Adobe provides content creation, document management, and digital marketing and advertising software and services to creative professionals and marketers for creating, managing, delivering, measuring, optimizing, and engaging with compelling content multiple operating systems, devices, and media. The company operates with three segments: digital media content creation, digital experience for marketing solutions, and publishing for legacy products (less than 5% of revenue).

A Deep Dive into Adobe's Financials

Market Capitalization: Positioned above industry average, the company's market capitalization underscores its superiority in size, indicative of a strong market presence.

Positive Revenue Trend: Examining Adobe's financials over 3 months reveals a positive narrative. The company achieved a noteworthy revenue growth rate of 10.62% as of 31 May, 2025, showcasing a substantial increase in top-line earnings. In comparison to its industry peers, the company trails behind with a growth rate lower than the average among peers in the Information Technology sector.

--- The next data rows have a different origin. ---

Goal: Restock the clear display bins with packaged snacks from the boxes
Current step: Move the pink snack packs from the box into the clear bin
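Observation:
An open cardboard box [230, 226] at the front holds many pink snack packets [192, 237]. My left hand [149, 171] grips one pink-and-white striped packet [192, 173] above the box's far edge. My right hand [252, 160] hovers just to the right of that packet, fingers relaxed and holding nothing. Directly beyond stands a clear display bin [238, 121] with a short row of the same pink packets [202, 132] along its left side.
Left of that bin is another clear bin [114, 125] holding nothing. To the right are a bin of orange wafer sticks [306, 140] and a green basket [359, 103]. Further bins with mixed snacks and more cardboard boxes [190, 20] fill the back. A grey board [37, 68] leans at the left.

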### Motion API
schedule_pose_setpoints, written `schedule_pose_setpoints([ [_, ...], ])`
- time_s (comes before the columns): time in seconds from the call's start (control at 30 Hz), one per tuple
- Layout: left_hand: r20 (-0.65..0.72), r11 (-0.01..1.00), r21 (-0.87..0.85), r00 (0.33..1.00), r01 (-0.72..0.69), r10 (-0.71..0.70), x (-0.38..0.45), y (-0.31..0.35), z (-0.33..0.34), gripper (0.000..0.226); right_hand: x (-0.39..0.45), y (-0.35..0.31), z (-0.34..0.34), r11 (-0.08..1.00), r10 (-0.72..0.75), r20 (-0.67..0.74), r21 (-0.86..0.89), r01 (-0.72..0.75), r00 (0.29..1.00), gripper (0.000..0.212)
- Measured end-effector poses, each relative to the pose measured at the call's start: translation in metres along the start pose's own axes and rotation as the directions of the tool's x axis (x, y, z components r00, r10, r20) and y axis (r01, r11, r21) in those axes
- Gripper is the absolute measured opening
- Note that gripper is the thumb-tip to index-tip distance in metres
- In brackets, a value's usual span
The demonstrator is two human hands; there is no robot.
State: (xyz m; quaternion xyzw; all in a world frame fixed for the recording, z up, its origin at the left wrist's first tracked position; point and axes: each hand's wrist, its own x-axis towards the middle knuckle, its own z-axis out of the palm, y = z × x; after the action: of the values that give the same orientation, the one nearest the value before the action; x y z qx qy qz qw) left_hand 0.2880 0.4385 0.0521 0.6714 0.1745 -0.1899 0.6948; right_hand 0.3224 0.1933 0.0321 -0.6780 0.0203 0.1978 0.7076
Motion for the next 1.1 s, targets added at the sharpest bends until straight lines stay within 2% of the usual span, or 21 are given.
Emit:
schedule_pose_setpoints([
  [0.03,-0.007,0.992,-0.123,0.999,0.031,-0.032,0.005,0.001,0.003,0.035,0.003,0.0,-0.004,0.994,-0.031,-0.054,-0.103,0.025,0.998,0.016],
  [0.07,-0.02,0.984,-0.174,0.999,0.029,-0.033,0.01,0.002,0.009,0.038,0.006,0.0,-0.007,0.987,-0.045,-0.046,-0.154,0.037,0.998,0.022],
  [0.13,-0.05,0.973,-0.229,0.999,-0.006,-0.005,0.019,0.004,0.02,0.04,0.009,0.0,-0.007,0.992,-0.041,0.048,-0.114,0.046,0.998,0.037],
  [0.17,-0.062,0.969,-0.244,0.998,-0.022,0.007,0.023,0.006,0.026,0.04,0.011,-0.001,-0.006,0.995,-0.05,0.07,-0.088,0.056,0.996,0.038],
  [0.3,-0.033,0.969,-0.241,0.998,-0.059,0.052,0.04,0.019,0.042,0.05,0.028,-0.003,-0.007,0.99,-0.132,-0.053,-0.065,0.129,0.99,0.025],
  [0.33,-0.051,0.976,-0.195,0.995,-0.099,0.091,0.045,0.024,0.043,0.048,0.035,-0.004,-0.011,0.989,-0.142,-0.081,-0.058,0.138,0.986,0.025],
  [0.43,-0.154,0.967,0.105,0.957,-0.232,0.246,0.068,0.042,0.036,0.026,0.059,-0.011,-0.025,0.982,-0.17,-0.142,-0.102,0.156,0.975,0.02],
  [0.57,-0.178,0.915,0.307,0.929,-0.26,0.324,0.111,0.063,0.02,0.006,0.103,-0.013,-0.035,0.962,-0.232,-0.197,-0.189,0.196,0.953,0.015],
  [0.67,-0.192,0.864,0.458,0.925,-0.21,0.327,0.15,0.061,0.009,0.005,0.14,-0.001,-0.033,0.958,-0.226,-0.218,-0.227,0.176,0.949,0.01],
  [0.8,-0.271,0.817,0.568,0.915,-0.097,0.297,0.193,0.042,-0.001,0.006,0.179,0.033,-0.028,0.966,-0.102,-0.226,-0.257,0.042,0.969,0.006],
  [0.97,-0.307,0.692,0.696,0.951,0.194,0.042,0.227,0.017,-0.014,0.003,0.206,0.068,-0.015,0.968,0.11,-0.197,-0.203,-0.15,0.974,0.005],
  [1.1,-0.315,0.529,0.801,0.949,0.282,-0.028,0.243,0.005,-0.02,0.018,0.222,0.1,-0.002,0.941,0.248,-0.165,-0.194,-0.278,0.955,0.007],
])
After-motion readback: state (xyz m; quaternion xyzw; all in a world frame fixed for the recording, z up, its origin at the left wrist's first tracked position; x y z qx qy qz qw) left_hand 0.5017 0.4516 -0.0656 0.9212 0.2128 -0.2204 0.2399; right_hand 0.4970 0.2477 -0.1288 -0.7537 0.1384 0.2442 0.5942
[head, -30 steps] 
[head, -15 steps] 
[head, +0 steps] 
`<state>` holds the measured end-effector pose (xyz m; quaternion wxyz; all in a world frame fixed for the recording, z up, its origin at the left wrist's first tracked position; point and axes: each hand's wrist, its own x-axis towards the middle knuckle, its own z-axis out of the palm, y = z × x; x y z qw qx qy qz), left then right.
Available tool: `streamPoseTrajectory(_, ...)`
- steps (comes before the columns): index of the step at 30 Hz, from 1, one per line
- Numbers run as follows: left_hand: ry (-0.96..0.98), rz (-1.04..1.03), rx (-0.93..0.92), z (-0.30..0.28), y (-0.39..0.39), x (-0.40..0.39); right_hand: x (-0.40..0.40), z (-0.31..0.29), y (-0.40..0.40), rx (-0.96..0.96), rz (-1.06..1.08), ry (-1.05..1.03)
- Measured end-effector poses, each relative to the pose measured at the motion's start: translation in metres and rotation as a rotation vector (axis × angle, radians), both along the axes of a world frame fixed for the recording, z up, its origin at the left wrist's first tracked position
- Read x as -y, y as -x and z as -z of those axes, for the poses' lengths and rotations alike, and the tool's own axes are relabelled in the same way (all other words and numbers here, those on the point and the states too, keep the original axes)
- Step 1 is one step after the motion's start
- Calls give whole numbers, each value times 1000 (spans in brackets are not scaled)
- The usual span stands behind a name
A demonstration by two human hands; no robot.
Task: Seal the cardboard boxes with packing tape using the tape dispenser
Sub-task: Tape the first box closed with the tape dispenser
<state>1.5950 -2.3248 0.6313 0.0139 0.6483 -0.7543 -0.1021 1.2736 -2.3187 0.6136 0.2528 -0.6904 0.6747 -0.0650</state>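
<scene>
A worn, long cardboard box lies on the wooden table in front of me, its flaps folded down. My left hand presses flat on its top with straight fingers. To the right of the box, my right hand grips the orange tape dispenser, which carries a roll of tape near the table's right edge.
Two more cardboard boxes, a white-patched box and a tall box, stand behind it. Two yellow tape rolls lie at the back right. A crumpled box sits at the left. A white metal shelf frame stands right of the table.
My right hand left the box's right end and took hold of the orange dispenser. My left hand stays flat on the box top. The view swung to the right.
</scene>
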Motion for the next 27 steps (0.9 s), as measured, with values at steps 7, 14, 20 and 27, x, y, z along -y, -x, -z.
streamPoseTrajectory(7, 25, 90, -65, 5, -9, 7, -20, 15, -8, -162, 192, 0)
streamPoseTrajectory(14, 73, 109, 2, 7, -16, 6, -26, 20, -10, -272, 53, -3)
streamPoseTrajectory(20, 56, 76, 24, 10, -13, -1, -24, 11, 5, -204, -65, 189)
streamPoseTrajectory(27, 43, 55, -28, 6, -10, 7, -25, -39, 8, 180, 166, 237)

Net Margin: Adobe's net margin lags behind industry averages, suggesting challenges in maintaining strong profitability. With a net margin of 28.79%, the company may face hurdles in effective cost management.

Return on Equity (ROE): Adobe's financial strength is reflected in its exceptional ROE, which exceeds industry averages. With a remarkable ROE of 13.78%, the company showcases efficient use of equity capital and strong financial health.

Return on Assets (ROA): The company's ROA is a standout performer, exceeding industry averages. With an impressive ROA of 5.82%, the company showcases effective utilization of assets.

Debt Management: Adobe's debt-to-equity ratio stands notably higher than the industry average, reaching 0.57. This indicates a heavier reliance on borrowed funds, raising concerns about financial leverage.

To track all earnings releases for Adobe visit their earnings calendar on our site.

This article was generated by Benzinga's automated content engine and reviewed by an editor.